- DESCRIPTION OF THE TASK
In the entries that follow, which lines hold the string "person"? List them.

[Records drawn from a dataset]
════════════════
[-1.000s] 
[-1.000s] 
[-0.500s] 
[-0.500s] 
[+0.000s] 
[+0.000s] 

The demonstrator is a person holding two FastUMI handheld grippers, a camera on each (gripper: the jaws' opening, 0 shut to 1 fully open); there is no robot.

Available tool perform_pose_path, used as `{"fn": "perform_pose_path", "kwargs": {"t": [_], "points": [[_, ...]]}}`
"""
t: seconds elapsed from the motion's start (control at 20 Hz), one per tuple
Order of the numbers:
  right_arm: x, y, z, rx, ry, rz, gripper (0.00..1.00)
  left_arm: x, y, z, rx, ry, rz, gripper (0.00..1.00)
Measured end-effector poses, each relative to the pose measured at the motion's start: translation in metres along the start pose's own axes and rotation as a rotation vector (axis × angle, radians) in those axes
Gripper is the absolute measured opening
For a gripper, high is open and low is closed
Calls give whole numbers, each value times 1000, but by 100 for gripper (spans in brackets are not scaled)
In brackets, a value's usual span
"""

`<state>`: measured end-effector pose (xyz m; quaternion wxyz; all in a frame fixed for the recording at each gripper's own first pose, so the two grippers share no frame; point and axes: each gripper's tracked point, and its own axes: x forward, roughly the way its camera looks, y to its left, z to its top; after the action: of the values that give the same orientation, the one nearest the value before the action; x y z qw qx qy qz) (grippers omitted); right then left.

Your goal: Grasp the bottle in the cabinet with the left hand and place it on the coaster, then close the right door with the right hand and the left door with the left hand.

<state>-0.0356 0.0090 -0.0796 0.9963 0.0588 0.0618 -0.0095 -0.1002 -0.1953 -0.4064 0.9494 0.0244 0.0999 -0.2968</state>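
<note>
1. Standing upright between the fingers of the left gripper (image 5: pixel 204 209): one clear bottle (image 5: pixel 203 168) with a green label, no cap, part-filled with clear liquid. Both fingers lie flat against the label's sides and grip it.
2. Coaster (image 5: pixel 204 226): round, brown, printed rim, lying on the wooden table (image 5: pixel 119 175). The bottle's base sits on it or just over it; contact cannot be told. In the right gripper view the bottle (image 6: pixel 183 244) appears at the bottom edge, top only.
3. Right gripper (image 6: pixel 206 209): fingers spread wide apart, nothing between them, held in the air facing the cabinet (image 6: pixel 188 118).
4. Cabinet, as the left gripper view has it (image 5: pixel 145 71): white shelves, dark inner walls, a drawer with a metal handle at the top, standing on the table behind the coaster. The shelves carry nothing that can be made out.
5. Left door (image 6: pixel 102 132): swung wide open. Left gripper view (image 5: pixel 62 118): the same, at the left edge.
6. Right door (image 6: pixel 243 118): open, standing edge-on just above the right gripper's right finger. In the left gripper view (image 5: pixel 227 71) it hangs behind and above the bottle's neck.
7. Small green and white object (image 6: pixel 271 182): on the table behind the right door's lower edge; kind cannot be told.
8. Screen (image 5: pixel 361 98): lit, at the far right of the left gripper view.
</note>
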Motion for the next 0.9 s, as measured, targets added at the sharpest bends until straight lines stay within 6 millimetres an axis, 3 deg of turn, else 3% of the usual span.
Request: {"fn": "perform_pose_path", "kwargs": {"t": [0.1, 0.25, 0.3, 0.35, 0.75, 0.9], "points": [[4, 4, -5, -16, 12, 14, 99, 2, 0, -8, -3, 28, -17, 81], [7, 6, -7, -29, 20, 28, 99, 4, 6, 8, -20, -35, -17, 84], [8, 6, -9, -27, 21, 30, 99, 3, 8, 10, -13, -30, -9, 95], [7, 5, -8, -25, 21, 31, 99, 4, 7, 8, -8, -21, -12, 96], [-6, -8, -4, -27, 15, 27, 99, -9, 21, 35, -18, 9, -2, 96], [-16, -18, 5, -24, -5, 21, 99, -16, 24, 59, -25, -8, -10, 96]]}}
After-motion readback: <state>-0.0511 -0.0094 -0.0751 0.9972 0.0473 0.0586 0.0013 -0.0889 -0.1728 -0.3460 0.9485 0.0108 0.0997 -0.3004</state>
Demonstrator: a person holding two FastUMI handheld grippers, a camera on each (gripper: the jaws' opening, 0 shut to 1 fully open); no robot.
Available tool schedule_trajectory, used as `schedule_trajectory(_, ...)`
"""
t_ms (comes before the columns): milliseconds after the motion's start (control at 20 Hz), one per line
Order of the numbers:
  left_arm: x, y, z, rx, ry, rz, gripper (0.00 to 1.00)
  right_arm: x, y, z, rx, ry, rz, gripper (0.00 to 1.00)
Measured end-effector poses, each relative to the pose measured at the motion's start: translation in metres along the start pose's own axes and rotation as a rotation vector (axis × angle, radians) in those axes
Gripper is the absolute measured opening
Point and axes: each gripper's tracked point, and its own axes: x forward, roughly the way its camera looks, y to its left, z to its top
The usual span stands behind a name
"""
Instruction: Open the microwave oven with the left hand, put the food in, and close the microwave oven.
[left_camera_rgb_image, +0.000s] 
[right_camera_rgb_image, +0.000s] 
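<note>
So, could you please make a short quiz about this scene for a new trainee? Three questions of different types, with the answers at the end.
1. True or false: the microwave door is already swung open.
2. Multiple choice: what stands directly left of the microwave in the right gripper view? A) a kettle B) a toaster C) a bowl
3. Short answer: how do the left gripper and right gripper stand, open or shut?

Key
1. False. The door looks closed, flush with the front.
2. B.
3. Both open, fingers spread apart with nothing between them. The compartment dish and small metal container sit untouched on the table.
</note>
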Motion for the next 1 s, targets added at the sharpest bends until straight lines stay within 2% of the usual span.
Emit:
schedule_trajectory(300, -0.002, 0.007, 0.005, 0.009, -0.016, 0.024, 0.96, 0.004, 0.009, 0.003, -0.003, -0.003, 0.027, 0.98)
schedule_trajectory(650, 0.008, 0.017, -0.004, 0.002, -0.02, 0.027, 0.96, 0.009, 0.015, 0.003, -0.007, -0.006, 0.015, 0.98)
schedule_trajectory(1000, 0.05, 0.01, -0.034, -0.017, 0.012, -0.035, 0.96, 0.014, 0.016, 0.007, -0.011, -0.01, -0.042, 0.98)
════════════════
- OUTPUT FOR THIS EXERCISE
The demonstrator is a person holding two FastUMI handheld grippers, a camera on each (gripper: the jaws' opening, 0 shut to 1 fully open); there is no robot.
Demonstrator: a person holding two FastUMI handheld grippers, a camera on each (gripper: the jaws' opening, 0 shut to 1 fully open); no robot.

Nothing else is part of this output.